◆ **Source records**:

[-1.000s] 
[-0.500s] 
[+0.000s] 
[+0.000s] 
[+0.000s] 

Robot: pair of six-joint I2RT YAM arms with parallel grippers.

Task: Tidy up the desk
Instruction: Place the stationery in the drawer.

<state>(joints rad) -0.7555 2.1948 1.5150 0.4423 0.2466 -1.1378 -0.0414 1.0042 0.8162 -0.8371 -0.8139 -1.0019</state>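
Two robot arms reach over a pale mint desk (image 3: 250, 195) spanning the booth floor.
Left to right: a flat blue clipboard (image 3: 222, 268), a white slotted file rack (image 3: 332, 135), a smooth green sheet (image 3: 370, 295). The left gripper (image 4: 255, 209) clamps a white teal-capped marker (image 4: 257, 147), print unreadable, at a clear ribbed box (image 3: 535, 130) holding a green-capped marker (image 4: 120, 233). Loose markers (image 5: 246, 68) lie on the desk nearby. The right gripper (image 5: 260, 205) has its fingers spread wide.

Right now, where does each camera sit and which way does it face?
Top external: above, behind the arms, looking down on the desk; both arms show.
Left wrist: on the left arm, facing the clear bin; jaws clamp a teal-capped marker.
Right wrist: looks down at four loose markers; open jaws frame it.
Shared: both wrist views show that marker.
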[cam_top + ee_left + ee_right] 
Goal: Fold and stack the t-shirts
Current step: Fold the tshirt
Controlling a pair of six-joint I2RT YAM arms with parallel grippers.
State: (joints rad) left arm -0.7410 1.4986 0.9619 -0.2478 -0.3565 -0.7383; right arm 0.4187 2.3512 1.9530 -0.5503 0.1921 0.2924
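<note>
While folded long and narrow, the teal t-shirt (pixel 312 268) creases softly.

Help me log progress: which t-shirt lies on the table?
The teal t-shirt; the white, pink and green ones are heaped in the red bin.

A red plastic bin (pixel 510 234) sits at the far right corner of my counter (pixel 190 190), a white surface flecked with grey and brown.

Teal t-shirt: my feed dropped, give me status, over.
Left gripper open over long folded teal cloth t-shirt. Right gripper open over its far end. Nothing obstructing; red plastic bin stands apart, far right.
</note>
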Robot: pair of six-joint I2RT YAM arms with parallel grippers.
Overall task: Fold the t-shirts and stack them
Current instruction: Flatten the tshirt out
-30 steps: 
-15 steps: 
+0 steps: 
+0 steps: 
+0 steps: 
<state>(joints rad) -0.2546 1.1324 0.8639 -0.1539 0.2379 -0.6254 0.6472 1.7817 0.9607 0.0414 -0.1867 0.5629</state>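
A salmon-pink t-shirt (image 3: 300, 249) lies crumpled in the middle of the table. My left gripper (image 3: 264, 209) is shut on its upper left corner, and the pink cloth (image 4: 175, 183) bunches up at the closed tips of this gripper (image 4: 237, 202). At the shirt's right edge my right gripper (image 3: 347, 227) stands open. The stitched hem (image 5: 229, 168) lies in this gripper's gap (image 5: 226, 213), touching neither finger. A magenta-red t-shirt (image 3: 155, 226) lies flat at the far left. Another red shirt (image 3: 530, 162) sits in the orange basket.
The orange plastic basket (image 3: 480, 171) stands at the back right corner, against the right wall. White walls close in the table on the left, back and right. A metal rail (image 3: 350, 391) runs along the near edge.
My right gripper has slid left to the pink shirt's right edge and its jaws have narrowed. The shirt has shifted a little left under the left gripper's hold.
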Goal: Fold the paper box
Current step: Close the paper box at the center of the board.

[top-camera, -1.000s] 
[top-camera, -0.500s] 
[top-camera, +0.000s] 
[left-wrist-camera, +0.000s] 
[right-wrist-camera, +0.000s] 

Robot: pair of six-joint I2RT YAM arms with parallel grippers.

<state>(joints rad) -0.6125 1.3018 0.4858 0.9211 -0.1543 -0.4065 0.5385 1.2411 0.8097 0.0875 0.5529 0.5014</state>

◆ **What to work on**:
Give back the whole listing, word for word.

◆ **Written answer**:
[-1.000s] 
[-0.500s] 
[+0.000s] 
[+0.000s] 
[+0.000s] 

Robot: pair of six-joint I2RT YAM arms with parallel grippers.

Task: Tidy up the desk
Instruction: Place the stationery in the drawer.

<state>(joints rad) -0.7555 2.1948 1.5150 0.4423 0.2466 -1.1378 -0.0414 1.0042 0.8162 -0.8371 -0.8139 -1.0019</state>
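Two robot arms reach over a pale mint desk (image 3: 250, 195) spanning the booth floor.
Left to right: a flat blue clipboard (image 3: 222, 268), a white slotted file rack (image 3: 332, 135), a smooth green sheet (image 3: 370, 295). The left gripper (image 4: 255, 209) clamps a white teal-capped marker (image 4: 257, 147), print unreadable, at a clear ribbed box (image 3: 535, 130) holding a green-capped marker (image 4: 120, 233). Loose markers (image 5: 246, 68) lie on the desk nearby. The right gripper (image 5: 260, 205) has its fingers spread wide.

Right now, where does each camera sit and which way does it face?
Top external: above, behind the arms, looking down on the desk; both arms show.
Left wrist: on the left arm, facing the clear bin; jaws clamp a teal-capped marker.
Right wrist: looks down at four loose markers; open jaws frame it.
Shared: both wrist views show that marker.
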[cam_top + ee_left + ee_right] 
Goal: Fold and stack the t-shirts
Current step: Fold the tshirt
Controlling a pair of six-joint I2RT YAM arms with parallel grippers.
State: (joints rad) left arm -0.7410 1.4986 0.9619 -0.2478 -0.3565 -0.7383; right arm 0.4187 2.3512 1.9530 -0.5503 0.1921 0.2924
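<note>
While folded long and narrow, the teal t-shirt (pixel 312 268) creases softly.

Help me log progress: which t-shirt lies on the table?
The teal t-shirt; the white, pink and green ones are heaped in the red bin.

A red plastic bin (pixel 510 234) sits at the far right corner of my counter (pixel 190 190), a white surface flecked with grey and brown.

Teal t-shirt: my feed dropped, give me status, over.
Left gripper open over long folded teal cloth t-shirt. Right gripper open over its far end. Nothing obstructing; red plastic bin stands apart, far right.
</note>
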Robot: pair of six-joint I2RT YAM arms with parallel grippers.
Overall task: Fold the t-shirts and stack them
Current instruction: Flatten the tshirt out
-30 steps: 
-15 steps: 
+0 steps: 
+0 steps: 
+0 steps: 
<state>(joints rad) -0.2546 1.1324 0.8639 -0.1539 0.2379 -0.6254 0.6472 1.7817 0.9607 0.0414 -0.1867 0.5629</state>
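A salmon-pink t-shirt (image 3: 300, 249) lies crumpled in the middle of the table. My left gripper (image 3: 264, 209) is shut on its upper left corner, and the pink cloth (image 4: 175, 183) bunches up at the closed tips of this gripper (image 4: 237, 202). At the shirt's right edge my right gripper (image 3: 347, 227) stands open. The stitched hem (image 5: 229, 168) lies in this gripper's gap (image 5: 226, 213), touching neither finger. A magenta-red t-shirt (image 3: 155, 226) lies flat at the far left. Another red shirt (image 3: 530, 162) sits in the orange basket.
The orange plastic basket (image 3: 480, 171) stands at the back right corner, against the right wall. White walls close in the table on the left, back and right. A metal rail (image 3: 350, 391) runs along the near edge.
My right gripper has slid left to the pink shirt's right edge and its jaws have narrowed. The shirt has shifted a little left under the left gripper's hold.
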Goal: Fold the paper box
Current step: Close the paper box at the center of the board.

[top-camera, -1.000s] 
[top-camera, -0.500s] 
[top-camera, +0.000s] 
[left-wrist-camera, +0.000s] 
[right-wrist-camera, +0.000s] 

Robot: pair of six-joint I2RT YAM arms with parallel grippers.

<state>(joints rad) -0.6125 1.3018 0.4858 0.9211 -0.1543 -0.4065 0.5385 1.2411 0.8097 0.0875 0.5529 0.5014</state>

No more work is needed for this exercise.